PROBLEM DETAILS » Gather from the material every line that contains the string "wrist".

SUPPLIED DATA »
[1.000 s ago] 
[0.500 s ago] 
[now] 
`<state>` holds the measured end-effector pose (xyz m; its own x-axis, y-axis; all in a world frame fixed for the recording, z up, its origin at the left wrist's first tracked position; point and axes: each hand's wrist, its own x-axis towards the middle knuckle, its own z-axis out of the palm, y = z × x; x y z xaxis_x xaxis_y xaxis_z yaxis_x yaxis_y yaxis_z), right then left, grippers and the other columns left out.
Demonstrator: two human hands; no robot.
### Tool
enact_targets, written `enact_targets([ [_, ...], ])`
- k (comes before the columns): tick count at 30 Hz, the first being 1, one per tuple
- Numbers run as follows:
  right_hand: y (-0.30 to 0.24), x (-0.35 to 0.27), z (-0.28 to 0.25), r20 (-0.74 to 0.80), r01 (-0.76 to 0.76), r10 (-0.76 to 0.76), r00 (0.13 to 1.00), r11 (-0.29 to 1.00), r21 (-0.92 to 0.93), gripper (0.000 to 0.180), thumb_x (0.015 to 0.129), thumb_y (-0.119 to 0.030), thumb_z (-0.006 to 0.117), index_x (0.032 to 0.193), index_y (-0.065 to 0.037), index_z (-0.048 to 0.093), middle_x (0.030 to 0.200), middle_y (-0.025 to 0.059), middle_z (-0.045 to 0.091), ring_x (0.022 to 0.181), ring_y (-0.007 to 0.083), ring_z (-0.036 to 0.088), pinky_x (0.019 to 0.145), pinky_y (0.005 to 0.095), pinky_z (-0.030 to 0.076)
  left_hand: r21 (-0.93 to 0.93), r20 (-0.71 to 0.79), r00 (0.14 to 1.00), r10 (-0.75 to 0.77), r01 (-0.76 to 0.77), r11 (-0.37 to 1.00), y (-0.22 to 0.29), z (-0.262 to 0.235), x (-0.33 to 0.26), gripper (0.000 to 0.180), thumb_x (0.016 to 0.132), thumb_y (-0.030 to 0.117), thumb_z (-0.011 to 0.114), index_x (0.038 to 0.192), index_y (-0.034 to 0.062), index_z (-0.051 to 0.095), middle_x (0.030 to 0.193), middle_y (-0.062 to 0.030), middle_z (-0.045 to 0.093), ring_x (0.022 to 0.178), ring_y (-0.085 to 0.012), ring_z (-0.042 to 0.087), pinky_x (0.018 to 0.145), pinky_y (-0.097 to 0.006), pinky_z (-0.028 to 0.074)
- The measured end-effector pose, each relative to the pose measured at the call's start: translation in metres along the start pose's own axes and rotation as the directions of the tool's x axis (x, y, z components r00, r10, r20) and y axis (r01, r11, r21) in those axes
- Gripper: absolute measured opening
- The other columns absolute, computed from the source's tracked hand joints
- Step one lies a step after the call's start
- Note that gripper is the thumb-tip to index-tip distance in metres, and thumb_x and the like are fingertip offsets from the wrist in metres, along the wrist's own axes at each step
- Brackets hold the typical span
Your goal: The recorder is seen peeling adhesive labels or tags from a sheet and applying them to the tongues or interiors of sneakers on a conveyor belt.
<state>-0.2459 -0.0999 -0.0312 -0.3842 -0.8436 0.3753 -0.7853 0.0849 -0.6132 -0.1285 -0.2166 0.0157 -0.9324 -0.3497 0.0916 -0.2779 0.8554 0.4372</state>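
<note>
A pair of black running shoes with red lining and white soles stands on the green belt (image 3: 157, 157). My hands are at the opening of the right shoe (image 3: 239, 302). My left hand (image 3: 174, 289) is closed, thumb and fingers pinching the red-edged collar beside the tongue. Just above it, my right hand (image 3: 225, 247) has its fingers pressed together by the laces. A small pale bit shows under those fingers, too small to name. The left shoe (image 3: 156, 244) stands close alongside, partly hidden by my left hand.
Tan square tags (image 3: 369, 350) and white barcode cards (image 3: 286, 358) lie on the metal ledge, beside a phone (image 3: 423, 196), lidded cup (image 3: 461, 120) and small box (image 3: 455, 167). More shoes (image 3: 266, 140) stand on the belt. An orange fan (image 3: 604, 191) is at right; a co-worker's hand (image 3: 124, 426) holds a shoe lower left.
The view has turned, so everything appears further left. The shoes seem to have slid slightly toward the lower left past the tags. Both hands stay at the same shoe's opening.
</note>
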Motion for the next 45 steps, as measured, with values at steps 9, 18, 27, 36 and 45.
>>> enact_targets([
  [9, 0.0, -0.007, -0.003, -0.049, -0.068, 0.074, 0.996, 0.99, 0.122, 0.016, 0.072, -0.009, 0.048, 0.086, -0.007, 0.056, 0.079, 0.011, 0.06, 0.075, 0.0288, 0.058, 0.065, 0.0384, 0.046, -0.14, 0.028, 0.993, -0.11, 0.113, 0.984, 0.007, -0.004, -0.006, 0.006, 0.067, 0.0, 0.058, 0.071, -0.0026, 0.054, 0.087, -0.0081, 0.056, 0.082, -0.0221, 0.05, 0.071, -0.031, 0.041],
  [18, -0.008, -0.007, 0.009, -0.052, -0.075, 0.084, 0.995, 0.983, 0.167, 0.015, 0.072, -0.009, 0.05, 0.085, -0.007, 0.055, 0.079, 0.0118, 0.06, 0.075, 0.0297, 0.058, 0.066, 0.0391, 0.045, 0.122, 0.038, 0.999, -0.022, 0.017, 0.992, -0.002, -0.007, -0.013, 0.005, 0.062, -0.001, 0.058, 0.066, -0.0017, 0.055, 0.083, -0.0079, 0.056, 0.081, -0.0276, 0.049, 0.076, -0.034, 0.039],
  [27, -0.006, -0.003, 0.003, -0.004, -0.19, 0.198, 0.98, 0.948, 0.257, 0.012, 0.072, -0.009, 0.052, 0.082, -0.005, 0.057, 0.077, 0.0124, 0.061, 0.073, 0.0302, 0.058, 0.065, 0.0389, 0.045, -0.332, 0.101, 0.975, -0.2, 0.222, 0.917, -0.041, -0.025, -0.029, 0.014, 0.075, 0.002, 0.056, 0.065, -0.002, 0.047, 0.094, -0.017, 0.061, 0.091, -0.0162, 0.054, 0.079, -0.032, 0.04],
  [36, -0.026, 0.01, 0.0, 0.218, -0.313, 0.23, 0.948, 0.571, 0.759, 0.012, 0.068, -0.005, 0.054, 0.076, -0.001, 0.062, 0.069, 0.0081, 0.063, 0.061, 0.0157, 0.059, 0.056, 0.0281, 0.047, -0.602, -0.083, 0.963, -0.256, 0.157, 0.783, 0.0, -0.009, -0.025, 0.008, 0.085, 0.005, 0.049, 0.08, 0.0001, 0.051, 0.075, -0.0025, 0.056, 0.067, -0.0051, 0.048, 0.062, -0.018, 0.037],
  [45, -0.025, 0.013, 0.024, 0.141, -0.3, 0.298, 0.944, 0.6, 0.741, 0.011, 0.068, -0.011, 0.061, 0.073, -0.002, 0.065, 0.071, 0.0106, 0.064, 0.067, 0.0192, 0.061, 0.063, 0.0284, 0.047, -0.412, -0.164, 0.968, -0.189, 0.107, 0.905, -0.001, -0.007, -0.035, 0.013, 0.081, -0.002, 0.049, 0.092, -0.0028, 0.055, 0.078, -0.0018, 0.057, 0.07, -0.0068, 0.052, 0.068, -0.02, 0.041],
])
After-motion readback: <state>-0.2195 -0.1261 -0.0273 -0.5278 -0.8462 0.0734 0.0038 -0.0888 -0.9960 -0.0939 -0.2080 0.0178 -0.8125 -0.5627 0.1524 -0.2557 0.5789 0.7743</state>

ANSWER BELOW »
`<state>` holds the measured end-effector pose (xyz m; its own x-axis, y-axis; all in a world frame fixed for the recording, z up, its origin at the left wrist's first tracked position; point and axes: each hand's wrist, its own x-axis towards the middle knuckle, its own z-axis out of the palm, y = z × x; x y z xaxis_x xaxis_y xaxis_z yaxis_x yaxis_y yaxis_z), right then left, grippers and the other columns left out.
- Note that gripper is the thumb-tip to index-tip distance in metres, and thumb_x and the like are fingertip offsets from the wrist in metres, along the wrist's own axes at each step

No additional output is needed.